The question was put on the motion and, pursuant to Standing Order 45, the recorded division was deferred until Thursday, November 4, 2010, at the expiry of the time provided for Government Orders.


The House resumed consideration of the motion of Mr. Clement (Minister of Industry), seconded by Mr. Moore (Minister of Canadian Heritage and Official Languages), — That Bill C-32, An Act to amend the Copyright Act, be now read a second time and referred to a legislative committee.

The debate continued.

Private Members' Business

At 5:52 p.m., pursuant to Standing Order 30(7), the House proceeded to the consideration of Private Members' Business.

The Order was read for the second reading and reference to the Standing Committee on Aboriginal Affairs and Northern Development of Bill C-530, An Act to amend the Northwest Territories Act (borrowing limits).

Mr.
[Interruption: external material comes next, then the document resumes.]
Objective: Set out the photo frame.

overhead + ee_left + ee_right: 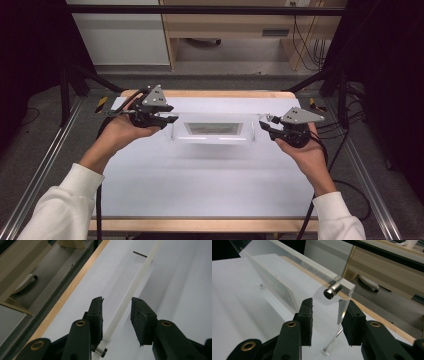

Bevington (Western Arctic), seconded by Mr. Maloway (Elmwood—Transcona), moved, — That the Bill be now read a second time and referred to the Standing Committee on Aboriginal Affairs and Northern Development.

Debate arose thereon.

Pursuant to Standing Order 93(1), the Order was dropped to the bottom of the order of precedence on the Order Paper.

Returns and Reports Deposited with the Clerk of the House

Pursuant to Standing Order 32(1), a paper deposited with the Clerk of the House was laid upon the Table as follows:

— by Mr. Ashfield (Minister of National Revenue) — Report of Canada Revenue Agency, together with the Auditor General's Report, for the fiscal year ended March 31, 2010, pursuant to the Canada Revenue Agency Act, S.C. 1999, c. 17, sbs. 88(1). — Sessional Paper No. 8560-403-780-01. (Pursuant to Standing Order 32(5), permanently referred to the Standing Committee on Finance)

Adjournment Proceedings

At 6:52 p.m., pursuant to Standing Order 38(1), the question “That this House do now adjourn” was deemed to have been proposed.

After debate, the question was deemed to have been adopted.

Accordingly, at 7:11 p.m., the Speaker adjourned the House until tomorrow at 10:00 a.m., pursuant to Standing Order 24(1).